Author Intrusion status for May 1, 2017

After a rough start of the previous week, I got a chance to really focus on Author Intrusion (AI). Despite the rather significant amount of check-ins and coding, I wasn't quite able to get to a really good “show off” point. Instead, this week ended up being a black triangle (significant progress but nothing visible).

Introduction

I haven't really talked about AI for a while. The entire idea started in 2009 or so when I realized I had some major blindspots in my writing. At the time, it was an overuse of gerunds that was hanging over me but as my skill improves, the problems areas also shift around. My writing group has been a great help in tracking these down but I felt a lot of them were things that could be detected ahead of time; basically something that would let me file off the rough edges before someone spent the effort to correct them.

To my surprise, the current offering of grammar checkers doesn't actually look for the same thing.

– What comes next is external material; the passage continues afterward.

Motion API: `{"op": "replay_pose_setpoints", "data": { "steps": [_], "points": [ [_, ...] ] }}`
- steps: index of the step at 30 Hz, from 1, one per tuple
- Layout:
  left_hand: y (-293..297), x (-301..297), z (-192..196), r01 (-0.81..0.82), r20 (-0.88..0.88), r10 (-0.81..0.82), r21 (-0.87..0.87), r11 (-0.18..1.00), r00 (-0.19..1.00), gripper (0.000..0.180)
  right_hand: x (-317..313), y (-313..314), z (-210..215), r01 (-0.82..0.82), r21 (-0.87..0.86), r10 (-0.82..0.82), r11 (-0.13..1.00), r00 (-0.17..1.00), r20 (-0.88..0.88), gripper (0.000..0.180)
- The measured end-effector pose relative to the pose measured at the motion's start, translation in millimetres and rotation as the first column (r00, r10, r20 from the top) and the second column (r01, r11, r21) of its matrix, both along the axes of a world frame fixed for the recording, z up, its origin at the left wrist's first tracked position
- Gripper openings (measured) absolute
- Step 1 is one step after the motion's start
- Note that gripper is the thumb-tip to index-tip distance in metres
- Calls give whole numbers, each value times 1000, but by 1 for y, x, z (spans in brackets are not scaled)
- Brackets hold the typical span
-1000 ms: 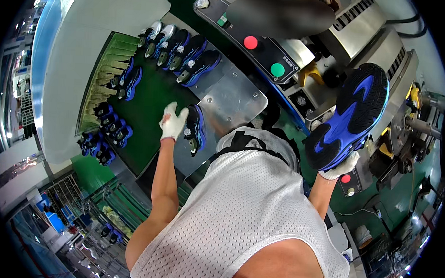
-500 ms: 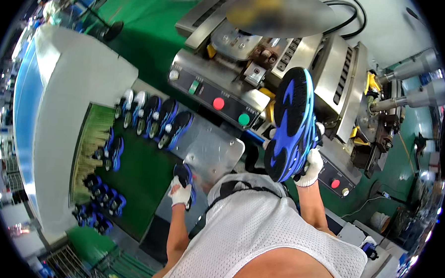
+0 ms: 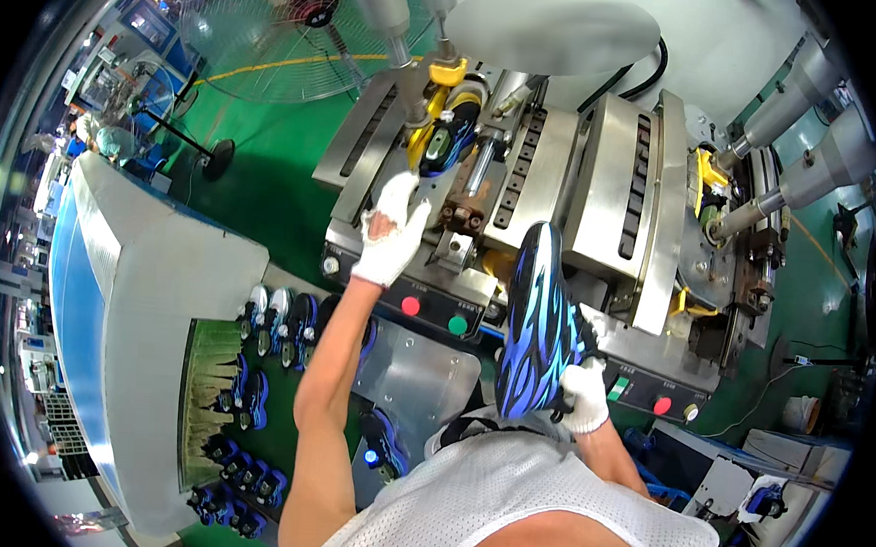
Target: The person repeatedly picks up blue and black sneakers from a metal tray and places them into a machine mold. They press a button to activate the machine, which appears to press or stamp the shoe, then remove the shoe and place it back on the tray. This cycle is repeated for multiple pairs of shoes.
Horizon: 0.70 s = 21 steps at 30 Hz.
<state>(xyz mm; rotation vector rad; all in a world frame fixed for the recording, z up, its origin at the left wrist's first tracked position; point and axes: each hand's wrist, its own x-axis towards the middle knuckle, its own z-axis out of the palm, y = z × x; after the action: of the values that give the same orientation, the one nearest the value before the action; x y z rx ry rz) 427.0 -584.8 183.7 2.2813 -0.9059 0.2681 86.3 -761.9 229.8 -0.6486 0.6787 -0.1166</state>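
Note:
My right hand (image 3: 581, 392), in a white glove, is closed around a blue and black sneaker (image 3: 533, 341), held upright in front of my chest with its patterned side showing. My left hand (image 3: 393, 232), gloved with some fingertips bare, reaches out over the machine's front with fingers extended and nothing in them. Just beyond its fingertips, a dark shoe (image 3: 451, 137) sits in the machine's left station among yellow pads (image 3: 449, 74). Another blue-black sneaker (image 3: 384, 442) lies on the metal plate (image 3: 419, 366) near my body.
The steel machine (image 3: 535, 170) has a front panel with red (image 3: 410, 306) and green (image 3: 457, 325) buttons. Metal cylinders (image 3: 803, 187) rise over its right station. Several shoes (image 3: 253, 476) stand on a green surface at left, beside a grey-white housing (image 3: 164, 291). A wire fan (image 3: 317, 14) stands behind.
My left hand has let go of the sneaker on the metal plate and moved up to the machine. The sneaker in my right hand has turned from sole to patterned side. The view has shifted.

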Motion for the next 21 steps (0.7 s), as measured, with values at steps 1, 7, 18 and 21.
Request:
{"op": "replay_pose_setpoints", "data": {
  "steps": [1, 7, 18, 21],
  "points": [
    [-21, 29, -3, 4, 1, -4, 23, 1000, 1000, 53, -3, -3, -2, -27, 22, 27, 999, 1000, 8, 62],
    [-121, 145, -58, -51, -22, 53, 109, 993, 998, 80, -36, -17, -37, -95, -47, 96, 994, 995, 25, 69],
    [-103, 153, 52, -134, -187, 168, 183, 974, 968, 78, 6, -9, 3, -28, -88, 17, 996, 991, -129, 45],
    [-42, 93, 95, -183, -73, 184, 20, 983, 980, 75, 40, -1, 15, -16, -120, 10, 993, 998, -56, 45]
  ]
}}
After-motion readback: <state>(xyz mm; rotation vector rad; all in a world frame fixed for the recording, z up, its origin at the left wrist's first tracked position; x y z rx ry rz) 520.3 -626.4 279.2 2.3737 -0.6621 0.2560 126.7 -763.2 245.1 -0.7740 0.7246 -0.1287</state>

They seem to review things sentence-by-sentence but I wanted something that looked at the entire document and looked for trouble areas. For example, using the same word repeatedly in a few paragraphs (echo words).

At the same time, I'm a programmer. I use a wonderful program called ReSharper which has a lot of refactoring and analysis. There are times when I wanted to see every time a character shows up (name outside of dialog) or is talked about. I also rename characters (frequently) and suffer from the occasional search-and-replace bugs.

That all lead to me want to create an IDE for writers, basically a Visual Studio and ReSharper that was geared toward authors.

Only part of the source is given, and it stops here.